*WHAT YOU NEED TO DO*: Transcribe the complete listing exactly.

*SUPPLIED MATERIAL*:
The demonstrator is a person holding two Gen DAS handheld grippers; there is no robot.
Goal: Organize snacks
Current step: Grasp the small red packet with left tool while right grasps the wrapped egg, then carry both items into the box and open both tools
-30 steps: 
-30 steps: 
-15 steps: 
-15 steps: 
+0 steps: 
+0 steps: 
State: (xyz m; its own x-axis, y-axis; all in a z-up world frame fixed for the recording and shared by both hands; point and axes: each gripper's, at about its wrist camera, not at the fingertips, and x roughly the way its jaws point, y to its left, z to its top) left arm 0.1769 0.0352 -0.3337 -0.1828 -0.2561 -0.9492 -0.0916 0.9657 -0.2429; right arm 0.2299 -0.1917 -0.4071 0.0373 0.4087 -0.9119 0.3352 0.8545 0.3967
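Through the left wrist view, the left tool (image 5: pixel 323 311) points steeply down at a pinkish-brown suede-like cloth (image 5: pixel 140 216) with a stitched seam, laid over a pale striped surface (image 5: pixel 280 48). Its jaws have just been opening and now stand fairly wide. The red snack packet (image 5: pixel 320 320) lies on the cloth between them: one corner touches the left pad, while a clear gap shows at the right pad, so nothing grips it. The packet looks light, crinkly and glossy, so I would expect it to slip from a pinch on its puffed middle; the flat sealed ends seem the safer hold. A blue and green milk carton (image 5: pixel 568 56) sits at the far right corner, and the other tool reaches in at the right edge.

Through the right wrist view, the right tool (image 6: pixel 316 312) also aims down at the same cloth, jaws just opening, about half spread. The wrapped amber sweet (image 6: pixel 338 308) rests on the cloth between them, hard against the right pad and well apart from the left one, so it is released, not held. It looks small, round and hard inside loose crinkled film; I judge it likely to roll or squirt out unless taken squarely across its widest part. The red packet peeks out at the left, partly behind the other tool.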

*ANSWER TO THIS PROBLEM*:
The demonstrator is a person holding two Gen DAS handheld grippers; there is no robot.
Goal: Organize snacks
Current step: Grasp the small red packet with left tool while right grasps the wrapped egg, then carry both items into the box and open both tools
-30 steps: 
-30 steps: 
-15 steps: 
-15 steps: 
+0 steps: 
+0 steps: 
State: (xyz m; its own x-axis, y-axis; all in a z-up world frame fixed for the recording and shared by both hands; point and axes: each gripper's, at about its wrist camera, not at the fingertips, and x roughly the way its jaws point, y to its left, z to its top) left arm 0.1769 0.0352 -0.3337 -0.1828 -0.2561 -0.9492 -0.0916 0.9657 -0.2429; right arm 0.2299 -0.1917 -0.4071 0.0373 0.4087 -0.9119 0.3352 0.8545 0.3967
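Through the left wrist view, the left tool (image 5: pixel 323 311) points steeply down at a pinkish-brown suede-like cloth (image 5: pixel 140 216) with a stitched seam, laid over a pale striped surface (image 5: pixel 280 48). Its jaws have just been opening and now stand fairly wide. The red snack packet (image 5: pixel 320 320) lies on the cloth between them: one corner touches the left pad, while a clear gap shows at the right pad, so nothing grips it. The packet looks light, crinkly and glossy, so I would expect it to slip from a pinch on its puffed middle; the flat sealed ends seem the safer hold. A blue and green milk carton (image 5: pixel 568 56) sits at the far right corner, and the other tool reaches in at the right edge.

Through the right wrist view, the right tool (image 6: pixel 316 312) also aims down at the same cloth, jaws just opening, about half spread. The wrapped amber sweet (image 6: pixel 338 308) rests on the cloth between them, hard against the right pad and well apart from the left one, so it is released, not held. It looks small, round and hard inside loose crinkled film; I judge it likely to roll or squirt out unless taken squarely across its widest part. The red packet peeks out at the left, partly behind the other tool.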

The output given here is complete.